## Problem to solve
Your answer must be the full listing, reproduced exactly.

────────────────────────────────────────

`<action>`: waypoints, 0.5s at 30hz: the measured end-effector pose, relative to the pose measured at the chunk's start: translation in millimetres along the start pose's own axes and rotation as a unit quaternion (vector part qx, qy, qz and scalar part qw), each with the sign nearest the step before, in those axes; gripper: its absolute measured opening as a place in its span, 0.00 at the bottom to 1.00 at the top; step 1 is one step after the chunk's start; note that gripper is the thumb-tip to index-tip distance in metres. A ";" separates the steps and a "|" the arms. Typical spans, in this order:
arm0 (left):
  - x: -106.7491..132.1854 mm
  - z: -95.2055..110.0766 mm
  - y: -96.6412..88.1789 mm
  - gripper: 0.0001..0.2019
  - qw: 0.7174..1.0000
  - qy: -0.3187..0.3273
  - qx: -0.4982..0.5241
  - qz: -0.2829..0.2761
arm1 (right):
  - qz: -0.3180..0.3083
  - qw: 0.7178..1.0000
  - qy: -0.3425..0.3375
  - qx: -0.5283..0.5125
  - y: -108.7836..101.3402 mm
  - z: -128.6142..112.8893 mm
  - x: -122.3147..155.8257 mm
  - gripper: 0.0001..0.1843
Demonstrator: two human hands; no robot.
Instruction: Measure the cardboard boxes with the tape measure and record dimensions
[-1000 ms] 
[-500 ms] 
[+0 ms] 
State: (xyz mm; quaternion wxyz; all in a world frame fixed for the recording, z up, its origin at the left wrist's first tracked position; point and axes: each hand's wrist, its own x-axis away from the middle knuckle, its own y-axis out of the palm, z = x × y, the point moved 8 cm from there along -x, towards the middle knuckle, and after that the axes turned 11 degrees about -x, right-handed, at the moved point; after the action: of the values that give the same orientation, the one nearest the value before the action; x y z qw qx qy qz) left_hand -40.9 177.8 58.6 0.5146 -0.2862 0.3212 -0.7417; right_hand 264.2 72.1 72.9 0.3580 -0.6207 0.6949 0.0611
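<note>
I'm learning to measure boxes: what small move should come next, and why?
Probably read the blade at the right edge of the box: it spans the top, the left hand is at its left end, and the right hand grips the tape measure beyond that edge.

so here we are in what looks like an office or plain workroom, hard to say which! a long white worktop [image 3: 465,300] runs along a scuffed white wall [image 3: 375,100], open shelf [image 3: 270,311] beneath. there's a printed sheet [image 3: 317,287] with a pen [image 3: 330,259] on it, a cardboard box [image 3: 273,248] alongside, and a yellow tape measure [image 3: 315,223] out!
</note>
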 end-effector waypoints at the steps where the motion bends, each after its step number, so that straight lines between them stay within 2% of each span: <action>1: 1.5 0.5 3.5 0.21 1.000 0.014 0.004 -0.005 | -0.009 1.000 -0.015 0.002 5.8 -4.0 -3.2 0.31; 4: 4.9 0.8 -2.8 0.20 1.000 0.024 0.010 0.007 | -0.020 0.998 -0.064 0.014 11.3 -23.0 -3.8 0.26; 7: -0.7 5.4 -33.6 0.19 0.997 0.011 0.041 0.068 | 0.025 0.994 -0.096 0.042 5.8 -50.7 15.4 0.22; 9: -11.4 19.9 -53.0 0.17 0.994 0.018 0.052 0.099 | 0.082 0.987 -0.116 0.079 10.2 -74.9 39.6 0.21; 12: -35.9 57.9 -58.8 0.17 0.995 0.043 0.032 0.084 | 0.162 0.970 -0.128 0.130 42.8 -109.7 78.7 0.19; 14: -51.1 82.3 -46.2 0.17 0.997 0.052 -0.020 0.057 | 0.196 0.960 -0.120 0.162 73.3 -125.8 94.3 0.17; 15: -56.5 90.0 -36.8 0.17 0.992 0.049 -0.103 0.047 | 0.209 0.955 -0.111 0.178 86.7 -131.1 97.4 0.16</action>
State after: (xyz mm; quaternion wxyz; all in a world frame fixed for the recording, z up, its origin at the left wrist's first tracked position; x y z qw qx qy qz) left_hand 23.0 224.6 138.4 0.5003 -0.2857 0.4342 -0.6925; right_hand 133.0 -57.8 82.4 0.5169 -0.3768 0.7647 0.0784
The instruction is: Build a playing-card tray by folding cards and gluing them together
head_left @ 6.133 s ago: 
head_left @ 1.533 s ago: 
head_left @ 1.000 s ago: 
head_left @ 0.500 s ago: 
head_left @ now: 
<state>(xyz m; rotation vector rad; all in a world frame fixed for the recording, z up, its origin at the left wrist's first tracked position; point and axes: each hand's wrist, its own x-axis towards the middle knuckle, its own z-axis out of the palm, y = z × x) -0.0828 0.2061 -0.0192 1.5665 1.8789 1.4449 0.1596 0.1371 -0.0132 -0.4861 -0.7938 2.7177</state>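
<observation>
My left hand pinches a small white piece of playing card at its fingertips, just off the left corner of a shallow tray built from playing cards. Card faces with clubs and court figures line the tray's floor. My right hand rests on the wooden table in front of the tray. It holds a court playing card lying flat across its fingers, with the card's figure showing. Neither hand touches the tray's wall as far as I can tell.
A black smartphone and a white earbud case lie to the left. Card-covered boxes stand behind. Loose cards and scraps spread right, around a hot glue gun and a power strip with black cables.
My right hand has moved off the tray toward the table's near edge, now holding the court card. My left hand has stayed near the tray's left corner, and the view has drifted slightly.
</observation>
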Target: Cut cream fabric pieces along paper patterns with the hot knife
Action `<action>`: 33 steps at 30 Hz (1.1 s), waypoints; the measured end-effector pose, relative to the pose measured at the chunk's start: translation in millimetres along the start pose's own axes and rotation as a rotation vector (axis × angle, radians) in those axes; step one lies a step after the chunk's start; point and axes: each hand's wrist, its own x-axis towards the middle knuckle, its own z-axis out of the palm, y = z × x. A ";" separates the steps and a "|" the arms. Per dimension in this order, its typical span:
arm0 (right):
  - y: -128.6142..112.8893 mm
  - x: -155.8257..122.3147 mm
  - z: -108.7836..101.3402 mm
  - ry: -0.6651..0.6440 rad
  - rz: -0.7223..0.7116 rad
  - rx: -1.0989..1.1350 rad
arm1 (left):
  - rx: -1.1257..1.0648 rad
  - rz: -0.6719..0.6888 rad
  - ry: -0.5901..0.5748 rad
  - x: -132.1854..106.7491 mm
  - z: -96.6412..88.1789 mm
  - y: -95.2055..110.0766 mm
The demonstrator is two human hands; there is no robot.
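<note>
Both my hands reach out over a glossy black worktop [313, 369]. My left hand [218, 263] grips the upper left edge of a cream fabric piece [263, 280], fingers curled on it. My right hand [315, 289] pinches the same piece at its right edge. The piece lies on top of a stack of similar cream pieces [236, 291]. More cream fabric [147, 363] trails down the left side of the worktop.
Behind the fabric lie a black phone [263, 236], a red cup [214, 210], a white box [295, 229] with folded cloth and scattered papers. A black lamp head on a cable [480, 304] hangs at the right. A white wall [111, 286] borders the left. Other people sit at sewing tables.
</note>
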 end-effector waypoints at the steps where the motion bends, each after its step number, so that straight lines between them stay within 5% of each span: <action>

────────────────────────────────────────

## Exercise answer
`<action>`: waypoints, 0.5s at 30hz: the measured end-effector pose, relative to the pose measured at the chunk's start: translation in millimetres along the start pose's own axes and rotation as a unit quaternion (vector part qx, qy, qz and scalar part qw), each with the sign nearest the step before, in those axes; gripper: its absolute measured opening as a place in its span, 0.00 at the bottom to 1.00 at the top; step 1 is one step after the chunk's start; note that gripper is the thumb-tip to index-tip distance in metres. A ";" separates the steps and a "|" the arms. Typical spans, in this order:
arm0 (left):
  - x: -106.7491..132.1854 mm
  - z: -95.2055..110.0766 mm
  - y: -96.6412..88.1789 mm
  - gripper: 0.0001..0.2019
  - qw: 0.7174..1.0000
  - qy: -0.3187..0.3273
  - qx: -0.4982..0.5241
  - qz: -0.2829..0.2761
arm1 (right):
  - qz: -0.3180..0.3083
  - qw: 0.7178..1.0000
  - qy: -0.3425..0.3375
  - qx: -0.5283..0.5125
  - y: -108.7836..101.3402 mm
  - z: -128.6142..112.8893 mm
  - x: -122.3147..155.8257 mm
  - gripper: 0.0001..0.1843
Demonstrator: two human hands; no robot.
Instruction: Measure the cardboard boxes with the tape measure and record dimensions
[-1000 ms] 
[-500 ms] 
[+0 ms] 
State: (xyz mm; quaternion wxyz; all in a world frame fixed for the recording, z up, its origin at the left wrist's first tracked position; point and axes: each hand's wrist, its own x-axis away from the middle knuckle, its own y-axis out of the palm, z = x × y, the point moved 8 cm from there along -x, towards the middle knuckle, and after that the axes turned 11 degrees about -x, right-handed, at the moved point; after the action: of the values that give the same orientation, the one nearest the value before the action; x y z qw qx qy qz) left_hand -40.9 177.8 58.6 0.5146 -0.2862 0.3212 -0.7417; right_hand 264.2 72.1 72.9 0.3580 -0.6207 0.6949 0.0611
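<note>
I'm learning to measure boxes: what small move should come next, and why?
Probably read the blade at the right edge of the box: it spans the top, the left hand is at its left end, and the right hand grips the tape measure beyond that edge.

so here we are in what looks like an office or plain workroom, hard to say which! a long white worktop [image 3: 465,300] runs along a scuffed white wall [image 3: 375,100], open shelf [image 3: 270,311] beneath. there's a printed sheet [image 3: 317,287] with a pen [image 3: 330,259] on it, a cardboard box [image 3: 273,248] alongside, and a yellow tape measure [image 3: 315,223] out!
</note>
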 end-effector waypoints at the steps where the motion bends, each after its step number, so that straight lines between them stay within 2% of each span: <action>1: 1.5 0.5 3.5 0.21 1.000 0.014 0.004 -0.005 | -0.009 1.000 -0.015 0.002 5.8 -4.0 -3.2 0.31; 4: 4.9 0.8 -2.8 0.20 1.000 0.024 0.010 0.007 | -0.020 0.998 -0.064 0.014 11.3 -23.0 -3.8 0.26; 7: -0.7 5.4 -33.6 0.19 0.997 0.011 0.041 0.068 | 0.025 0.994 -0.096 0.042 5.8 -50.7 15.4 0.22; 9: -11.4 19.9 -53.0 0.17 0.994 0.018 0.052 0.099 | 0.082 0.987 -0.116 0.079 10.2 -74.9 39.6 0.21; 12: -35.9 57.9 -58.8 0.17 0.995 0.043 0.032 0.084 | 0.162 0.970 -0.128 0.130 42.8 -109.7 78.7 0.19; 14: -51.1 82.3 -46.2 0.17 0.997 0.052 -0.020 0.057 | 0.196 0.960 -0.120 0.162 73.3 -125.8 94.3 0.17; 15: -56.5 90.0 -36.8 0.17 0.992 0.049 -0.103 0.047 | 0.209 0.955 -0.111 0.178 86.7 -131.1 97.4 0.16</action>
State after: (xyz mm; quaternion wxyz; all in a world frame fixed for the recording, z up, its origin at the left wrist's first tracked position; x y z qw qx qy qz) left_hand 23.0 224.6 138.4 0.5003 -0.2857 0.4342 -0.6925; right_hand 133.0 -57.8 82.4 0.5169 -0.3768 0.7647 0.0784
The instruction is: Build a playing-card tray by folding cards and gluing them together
head_left @ 6.133 s ago: 
head_left @ 1.533 s ago: 
head_left @ 1.000 s ago: 
head_left @ 0.500 s ago: 
head_left @ now: 
<state>(xyz m; rotation vector rad; all in a world frame fixed for the recording, z up, its origin at the left wrist's first tracked position; point and axes: each hand's wrist, its own x-axis towards the middle knuckle, its own z-axis out of the palm, y = z × x) -0.0828 0.2061 -0.0192 1.5665 1.8789 1.4449 0.1596 0.1371 -0.0132 -0.4861 -0.7938 2.7177</state>
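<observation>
My left hand pinches a small white piece of playing card at its fingertips, just off the left corner of a shallow tray built from playing cards. Card faces with clubs and court figures line the tray's floor. My right hand rests on the wooden table in front of the tray. It holds a court playing card lying flat across its fingers, with the card's figure showing. Neither hand touches the tray's wall as far as I can tell.
A black smartphone and a white earbud case lie to the left. Card-covered boxes stand behind. Loose cards and scraps spread right, around a hot glue gun and a power strip with black cables.
My right hand has moved off the tray toward the table's near edge, now holding the court card. My left hand has stayed near the tray's left corner, and the view has drifted slightly.
</observation>
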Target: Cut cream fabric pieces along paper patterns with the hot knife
Action `<action>`: 33 steps at 30 Hz (1.1 s), waypoints; the measured end-effector pose, relative to the pose measured at the chunk's start: translation in millimetres along the start pose's own axes and rotation as a rotation vector (axis × angle, radians) in those axes; step one lies a step after the chunk's start; point and axes: each hand's wrist, its own x-axis towards the middle knuckle, its own z-axis out of the palm, y = z × x. A ";" separates the steps and a "|" the arms. Per dimension in this order, its typical span:
arm0 (right):
  - y: -128.6142..112.8893 mm
  - x: -155.8257..122.3147 mm
  - z: -108.7836..101.3402 mm
  - ry: -0.6651..0.6440 rad
  - rz: -0.7223..0.7116 rad
  - rx: -1.0989..1.1350 rad
arm1 (left):
  - rx: -1.1257..1.0648 rad
  - rz: -0.6719..0.6888 rad
  - ry: -0.5901..0.5748 rad
  - x: -132.1854..106.7491 mm
  - z: -96.6412..88.1789 mm
  - y: -95.2055..110.0766 mm
The demonstrator is two human hands; there is no robot.
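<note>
Both my hands reach out over a glossy black worktop [313, 369]. My left hand [218, 263] grips the upper left edge of a cream fabric piece [263, 280], fingers curled on it. My right hand [315, 289] pinches the same piece at its right edge. The piece lies on top of a stack of similar cream pieces [236, 291]. More cream fabric [147, 363] trails down the left side of the worktop.
Behind the fabric lie a black phone [263, 236], a red cup [214, 210], a white box [295, 229] with folded cloth and scattered papers. A black lamp head on a cable [480, 304] hangs at the right. A white wall [111, 286] borders the left. Other people sit at sewing tables.
</note>
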 end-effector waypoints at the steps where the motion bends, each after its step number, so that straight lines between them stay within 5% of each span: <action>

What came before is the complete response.